Между прочим, я действительно искренне не понимал, почему в России начала тысяча восемьсот одиннадцатого года эти газеты практически не распространяются и не обсуждаются в высшем свете. У меня складывалось стойкое убеждение, что власть имущие в Петербурге просто хотят оттянуть неизбежное. Они живут по страусиному принципу: если проблема не обсуждается в гостиных, значит, ее не существует.
Я же, будучи в прошлой жизни доктором исторических наук, прекрасно помнил эти французские газеты и журналы, издававшиеся аккурат в начале 1811 года. Я даже как-то писал монографию о том, что масштабной информационной войны перед вторжением было не избежать, и что неизбежность столкновения стала очевидной для внимательного аналитика именно к январю-февралю одиннадцатого года.
Салтыков слушал меня не перебивая. Его лицо снова превратилось в непроницаемую маску.
— Признаюсь, я таких газет не читал, — медленно, процеживая слова, произнес он. — Но я непременно выпишу из Парижа свежую прессу. И тщательно проверю ваши слова, сударь.
Он замолчал, сверля меня тяжелым взглядом, а затем добавил, как отрезал: — Но что касается вашей просьбы… Я не буду председателем фонда попечения.
Удар под дых.
Признаться, я был ошарашен.

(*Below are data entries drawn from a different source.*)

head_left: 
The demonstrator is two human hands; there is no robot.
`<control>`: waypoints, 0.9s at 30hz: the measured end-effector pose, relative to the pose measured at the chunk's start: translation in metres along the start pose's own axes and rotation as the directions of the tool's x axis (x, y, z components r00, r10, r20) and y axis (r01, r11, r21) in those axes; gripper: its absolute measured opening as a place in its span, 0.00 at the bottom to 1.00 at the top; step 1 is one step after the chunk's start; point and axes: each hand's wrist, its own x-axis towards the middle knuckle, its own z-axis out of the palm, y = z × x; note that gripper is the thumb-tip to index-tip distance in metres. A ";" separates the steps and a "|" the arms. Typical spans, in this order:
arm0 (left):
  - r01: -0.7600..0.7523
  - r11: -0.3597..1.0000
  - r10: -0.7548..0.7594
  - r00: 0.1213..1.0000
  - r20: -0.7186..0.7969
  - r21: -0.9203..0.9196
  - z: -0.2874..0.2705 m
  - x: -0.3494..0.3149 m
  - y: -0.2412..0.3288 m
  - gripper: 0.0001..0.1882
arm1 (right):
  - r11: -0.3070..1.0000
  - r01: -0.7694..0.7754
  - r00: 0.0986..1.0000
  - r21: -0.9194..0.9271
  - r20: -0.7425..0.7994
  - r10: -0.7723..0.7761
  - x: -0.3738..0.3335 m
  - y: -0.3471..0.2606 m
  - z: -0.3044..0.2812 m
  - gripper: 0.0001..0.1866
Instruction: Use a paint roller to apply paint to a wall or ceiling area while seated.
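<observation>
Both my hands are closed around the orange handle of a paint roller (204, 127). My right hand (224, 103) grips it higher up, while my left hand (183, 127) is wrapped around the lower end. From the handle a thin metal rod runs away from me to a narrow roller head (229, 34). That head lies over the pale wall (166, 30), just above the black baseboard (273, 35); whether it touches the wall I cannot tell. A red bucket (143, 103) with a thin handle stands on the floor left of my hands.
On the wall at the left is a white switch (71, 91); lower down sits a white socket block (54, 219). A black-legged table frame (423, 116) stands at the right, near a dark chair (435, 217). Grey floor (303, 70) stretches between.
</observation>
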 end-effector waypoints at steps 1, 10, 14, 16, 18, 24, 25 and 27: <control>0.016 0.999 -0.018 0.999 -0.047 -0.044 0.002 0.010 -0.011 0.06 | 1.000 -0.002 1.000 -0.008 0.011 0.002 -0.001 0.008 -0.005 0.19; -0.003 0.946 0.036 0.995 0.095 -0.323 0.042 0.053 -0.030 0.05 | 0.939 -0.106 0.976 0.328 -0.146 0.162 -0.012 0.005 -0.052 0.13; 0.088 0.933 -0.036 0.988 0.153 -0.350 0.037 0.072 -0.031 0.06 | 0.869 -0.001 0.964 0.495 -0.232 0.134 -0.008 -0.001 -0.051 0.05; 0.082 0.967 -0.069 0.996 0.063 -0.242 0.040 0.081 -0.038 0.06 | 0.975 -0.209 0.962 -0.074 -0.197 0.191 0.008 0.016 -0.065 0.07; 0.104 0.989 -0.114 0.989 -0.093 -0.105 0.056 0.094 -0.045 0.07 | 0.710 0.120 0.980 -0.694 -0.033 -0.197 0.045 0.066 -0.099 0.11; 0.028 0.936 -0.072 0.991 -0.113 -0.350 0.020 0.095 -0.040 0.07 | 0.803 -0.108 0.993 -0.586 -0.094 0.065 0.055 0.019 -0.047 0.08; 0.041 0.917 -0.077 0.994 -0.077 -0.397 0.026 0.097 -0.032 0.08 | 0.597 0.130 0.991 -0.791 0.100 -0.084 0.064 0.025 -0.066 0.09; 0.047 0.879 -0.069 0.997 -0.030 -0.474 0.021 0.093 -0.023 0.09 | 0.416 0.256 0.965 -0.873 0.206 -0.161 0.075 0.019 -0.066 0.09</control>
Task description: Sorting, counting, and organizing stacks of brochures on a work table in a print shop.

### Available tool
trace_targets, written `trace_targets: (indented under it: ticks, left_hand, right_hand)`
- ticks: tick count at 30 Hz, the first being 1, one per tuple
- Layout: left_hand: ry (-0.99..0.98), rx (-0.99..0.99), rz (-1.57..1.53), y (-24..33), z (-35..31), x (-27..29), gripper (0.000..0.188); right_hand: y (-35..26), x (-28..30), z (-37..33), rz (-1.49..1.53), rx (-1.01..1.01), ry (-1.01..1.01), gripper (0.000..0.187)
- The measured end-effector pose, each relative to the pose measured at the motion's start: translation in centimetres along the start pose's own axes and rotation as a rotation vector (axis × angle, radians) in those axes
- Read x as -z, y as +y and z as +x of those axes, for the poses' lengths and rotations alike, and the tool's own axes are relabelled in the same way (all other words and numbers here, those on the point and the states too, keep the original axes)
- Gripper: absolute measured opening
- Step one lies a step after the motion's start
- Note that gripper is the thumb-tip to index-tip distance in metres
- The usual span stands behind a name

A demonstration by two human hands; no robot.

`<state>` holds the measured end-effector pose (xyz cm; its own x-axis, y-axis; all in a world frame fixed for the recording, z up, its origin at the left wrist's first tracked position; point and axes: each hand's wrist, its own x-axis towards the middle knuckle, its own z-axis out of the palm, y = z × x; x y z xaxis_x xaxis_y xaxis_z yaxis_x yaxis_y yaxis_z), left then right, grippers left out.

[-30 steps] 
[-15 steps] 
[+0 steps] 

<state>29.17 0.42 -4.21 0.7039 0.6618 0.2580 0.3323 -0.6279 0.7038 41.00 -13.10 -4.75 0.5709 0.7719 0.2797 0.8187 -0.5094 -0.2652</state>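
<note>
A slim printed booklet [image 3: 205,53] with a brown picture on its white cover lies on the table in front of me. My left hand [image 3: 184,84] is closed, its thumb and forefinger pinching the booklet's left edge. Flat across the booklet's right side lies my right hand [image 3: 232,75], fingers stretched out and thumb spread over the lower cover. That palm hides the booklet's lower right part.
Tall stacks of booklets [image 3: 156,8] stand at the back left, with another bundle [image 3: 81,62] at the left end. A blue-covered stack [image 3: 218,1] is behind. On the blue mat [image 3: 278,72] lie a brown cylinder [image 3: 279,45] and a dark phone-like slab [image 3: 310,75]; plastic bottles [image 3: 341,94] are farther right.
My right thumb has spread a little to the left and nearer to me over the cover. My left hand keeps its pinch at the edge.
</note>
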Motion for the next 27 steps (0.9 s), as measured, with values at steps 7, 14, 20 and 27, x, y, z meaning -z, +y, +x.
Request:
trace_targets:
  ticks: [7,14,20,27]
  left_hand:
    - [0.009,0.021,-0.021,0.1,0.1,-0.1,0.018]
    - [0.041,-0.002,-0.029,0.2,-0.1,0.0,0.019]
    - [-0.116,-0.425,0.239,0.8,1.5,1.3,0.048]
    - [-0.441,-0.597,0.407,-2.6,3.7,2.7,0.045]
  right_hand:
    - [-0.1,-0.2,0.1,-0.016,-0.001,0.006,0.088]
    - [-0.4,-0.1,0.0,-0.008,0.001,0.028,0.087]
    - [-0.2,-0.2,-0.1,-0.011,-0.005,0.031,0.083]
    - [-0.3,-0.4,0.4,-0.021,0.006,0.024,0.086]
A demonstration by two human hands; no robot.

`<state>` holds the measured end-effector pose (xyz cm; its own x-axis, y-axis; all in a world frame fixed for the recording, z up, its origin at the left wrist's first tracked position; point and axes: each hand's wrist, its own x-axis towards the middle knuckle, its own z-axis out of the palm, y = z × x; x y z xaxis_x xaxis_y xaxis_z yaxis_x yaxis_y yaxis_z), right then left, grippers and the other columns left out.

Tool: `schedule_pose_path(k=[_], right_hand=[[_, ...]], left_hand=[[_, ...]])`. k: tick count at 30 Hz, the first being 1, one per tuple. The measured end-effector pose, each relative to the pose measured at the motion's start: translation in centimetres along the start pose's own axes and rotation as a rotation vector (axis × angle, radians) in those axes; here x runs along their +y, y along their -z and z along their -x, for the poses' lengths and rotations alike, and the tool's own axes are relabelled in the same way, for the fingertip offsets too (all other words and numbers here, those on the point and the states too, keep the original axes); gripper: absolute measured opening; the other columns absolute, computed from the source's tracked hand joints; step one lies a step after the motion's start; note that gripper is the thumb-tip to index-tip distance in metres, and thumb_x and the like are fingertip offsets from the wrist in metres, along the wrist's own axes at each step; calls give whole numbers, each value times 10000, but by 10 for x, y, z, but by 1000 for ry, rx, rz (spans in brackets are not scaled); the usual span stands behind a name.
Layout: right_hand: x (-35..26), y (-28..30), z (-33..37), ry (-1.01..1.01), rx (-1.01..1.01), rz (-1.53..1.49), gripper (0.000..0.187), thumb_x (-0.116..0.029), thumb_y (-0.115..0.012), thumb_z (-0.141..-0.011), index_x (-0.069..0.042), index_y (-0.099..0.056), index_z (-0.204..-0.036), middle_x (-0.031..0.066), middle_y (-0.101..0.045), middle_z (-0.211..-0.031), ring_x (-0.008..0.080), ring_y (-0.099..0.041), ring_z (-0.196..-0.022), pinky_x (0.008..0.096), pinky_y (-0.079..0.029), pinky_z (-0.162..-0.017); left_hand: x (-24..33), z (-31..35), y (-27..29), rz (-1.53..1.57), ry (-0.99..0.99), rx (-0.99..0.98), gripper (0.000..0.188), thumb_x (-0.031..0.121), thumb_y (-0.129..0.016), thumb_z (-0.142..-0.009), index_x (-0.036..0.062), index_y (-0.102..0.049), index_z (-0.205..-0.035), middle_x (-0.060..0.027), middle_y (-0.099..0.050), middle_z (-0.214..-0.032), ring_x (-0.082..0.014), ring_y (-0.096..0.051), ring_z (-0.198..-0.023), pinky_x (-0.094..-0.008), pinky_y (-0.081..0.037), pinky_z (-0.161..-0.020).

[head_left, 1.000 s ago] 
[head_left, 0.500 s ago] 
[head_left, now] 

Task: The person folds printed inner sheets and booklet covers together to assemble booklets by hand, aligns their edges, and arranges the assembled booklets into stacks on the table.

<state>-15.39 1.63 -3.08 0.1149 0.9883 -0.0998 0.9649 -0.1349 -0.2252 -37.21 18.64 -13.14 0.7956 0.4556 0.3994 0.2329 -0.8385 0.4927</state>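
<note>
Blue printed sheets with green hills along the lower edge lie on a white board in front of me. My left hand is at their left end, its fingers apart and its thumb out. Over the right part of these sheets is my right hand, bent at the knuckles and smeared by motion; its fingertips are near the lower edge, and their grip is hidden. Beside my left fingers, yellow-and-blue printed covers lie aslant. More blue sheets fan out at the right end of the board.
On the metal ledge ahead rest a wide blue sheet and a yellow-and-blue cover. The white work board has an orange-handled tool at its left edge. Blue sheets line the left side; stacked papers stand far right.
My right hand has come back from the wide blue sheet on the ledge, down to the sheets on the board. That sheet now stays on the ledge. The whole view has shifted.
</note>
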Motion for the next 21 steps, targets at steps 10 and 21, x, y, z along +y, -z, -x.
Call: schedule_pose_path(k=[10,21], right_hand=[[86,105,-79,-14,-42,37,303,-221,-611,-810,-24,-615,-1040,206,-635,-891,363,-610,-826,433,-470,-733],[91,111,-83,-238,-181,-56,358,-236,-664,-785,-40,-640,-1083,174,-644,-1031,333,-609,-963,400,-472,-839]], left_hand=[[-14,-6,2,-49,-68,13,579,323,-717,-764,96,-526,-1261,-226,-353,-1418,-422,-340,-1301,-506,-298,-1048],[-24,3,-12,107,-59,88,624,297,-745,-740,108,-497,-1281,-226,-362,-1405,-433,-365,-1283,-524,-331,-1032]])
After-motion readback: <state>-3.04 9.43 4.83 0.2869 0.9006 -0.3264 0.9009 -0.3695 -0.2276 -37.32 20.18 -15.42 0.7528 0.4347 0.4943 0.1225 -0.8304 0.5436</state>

И огорчен, и даже обозлен этим резким, безапелляционным отказом. Казалось бы, я прошу не для себя! Я предлагаю ему невероятный инструмент влияния, возможность вновь послужить Отечеству, овеять свое имя новой славой спасителя отечества в трудную годину! А он…
И тут я заметил странное. Тонкие губы старого графа дрогнули, и на его изрезанном морщинами лице проступила едва заметная, хитрая усмешка. Лис решил поиграть со мной. Он явно хотел донести до меня что-то иное.
— Я не буду возглавлять этот фонд, — повторил Салтыков, подаваясь вперед, и голос его зазвучал вкрадчиво. — Потому что это дело нужно поручить… великой княгине Анне Павловне. И нет, Сергей Фёдорович, не я ей это предложу. Вы сами предложите ей это.
Я чуть не поперхнулся воздухом. Сестре императора⁈
— Поймите, друг мой, — продолжил старик, видя мое смятение. — Если благотворительным делом такого государственного масштаба займется женщина, да еще и царственных кровей, — оно обречено на успех. Все светские львы и первые богачи империи выстроятся в очередь, чтобы пожертвовать тысячи в ее фонд, лишь бы заслужить благосклонный взгляд государевой сестры. Да и Анна Павловна такова, что воли и колоссальной работоспособности ей не занимать. У нее железный характер. Так что благотворительность — это женское дело. Но… — Салтыков многозначительно поднял палец, — я помогу вам. Я устрою вам этот визит.
Визит туда, где мой реципиент был когда-то опозорен? Или это было в другом салоне? Не важно где, важнее, что другого шанса поставить все с ног на голову и прочно стать на путь своего прогрессорства.